━━━ RECORDED DATA ━━━
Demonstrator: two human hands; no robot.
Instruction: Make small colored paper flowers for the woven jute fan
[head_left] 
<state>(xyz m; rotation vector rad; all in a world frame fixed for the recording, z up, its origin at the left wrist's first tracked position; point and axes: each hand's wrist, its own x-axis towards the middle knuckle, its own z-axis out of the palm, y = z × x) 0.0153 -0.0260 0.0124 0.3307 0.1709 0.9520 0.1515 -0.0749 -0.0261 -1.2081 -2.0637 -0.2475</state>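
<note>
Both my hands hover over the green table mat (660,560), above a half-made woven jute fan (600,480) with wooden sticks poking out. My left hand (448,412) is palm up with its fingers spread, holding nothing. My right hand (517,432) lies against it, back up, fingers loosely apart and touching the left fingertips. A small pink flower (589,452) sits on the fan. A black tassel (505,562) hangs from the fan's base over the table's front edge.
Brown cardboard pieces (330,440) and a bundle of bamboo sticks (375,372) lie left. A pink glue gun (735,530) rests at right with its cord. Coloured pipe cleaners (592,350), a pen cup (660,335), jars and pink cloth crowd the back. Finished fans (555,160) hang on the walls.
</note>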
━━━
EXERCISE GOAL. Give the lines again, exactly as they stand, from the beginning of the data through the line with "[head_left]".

SOLUTION TO THE EXERCISE.
Demonstrator: two human hands; no robot.
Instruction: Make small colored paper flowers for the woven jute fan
[head_left] 

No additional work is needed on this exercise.